▶ What you will do:
Could you copy out every line of the data where the word "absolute" occurs?

[[ Available data open ]]

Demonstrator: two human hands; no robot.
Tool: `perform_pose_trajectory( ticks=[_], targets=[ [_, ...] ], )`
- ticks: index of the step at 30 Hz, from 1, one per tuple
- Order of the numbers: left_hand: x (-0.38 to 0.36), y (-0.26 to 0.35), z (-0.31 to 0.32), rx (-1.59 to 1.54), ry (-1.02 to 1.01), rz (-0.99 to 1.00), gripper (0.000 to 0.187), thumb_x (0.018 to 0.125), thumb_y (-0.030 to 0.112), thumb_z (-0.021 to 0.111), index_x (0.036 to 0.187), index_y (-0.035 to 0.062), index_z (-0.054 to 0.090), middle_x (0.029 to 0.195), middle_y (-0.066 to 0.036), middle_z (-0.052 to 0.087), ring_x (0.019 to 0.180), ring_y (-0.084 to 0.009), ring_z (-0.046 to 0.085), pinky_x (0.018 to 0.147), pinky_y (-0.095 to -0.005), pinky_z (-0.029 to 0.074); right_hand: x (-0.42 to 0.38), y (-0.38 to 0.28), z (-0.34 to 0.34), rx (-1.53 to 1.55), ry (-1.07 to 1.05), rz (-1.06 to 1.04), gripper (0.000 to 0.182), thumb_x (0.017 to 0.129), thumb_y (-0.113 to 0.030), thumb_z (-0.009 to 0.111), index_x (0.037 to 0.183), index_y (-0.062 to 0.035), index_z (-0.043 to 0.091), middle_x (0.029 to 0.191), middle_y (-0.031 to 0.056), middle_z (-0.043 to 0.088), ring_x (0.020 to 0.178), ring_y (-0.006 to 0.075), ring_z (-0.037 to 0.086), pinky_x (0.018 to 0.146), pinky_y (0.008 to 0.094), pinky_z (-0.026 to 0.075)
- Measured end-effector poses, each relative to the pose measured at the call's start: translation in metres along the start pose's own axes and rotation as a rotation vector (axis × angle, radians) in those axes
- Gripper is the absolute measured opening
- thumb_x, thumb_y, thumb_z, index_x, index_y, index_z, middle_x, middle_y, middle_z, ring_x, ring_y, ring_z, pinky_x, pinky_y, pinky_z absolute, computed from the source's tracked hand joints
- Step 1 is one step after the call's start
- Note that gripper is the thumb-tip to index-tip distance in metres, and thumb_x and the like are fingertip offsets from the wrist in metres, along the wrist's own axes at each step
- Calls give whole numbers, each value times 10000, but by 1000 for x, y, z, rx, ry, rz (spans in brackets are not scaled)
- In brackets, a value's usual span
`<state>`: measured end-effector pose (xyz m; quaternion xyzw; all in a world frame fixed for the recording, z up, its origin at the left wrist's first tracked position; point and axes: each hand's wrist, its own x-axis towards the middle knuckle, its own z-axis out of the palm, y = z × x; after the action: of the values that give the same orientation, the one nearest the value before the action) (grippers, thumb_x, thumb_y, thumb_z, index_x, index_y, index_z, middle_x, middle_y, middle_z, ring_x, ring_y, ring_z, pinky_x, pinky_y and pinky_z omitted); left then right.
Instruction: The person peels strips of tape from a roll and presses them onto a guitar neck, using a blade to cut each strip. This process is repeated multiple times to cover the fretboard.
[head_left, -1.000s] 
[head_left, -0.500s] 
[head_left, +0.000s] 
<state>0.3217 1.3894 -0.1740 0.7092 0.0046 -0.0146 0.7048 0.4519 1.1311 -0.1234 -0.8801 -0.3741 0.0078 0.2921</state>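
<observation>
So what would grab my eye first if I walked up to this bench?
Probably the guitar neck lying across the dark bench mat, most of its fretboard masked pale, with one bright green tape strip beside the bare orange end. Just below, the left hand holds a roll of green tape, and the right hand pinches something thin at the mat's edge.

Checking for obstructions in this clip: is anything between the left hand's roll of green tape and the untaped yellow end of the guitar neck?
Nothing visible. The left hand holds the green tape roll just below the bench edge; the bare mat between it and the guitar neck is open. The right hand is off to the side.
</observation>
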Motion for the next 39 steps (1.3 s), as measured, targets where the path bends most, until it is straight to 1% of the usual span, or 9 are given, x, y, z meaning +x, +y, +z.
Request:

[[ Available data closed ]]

▶ Written response:
- Gripper is the absolute measured opening
- thumb_x, thumb_y, thumb_z, index_x, index_y, index_z, middle_x, middle_y, middle_z, ring_x, ring_y, ring_z, pinky_x, pinky_y, pinky_z absolute, computed from the source's tracked hand joints

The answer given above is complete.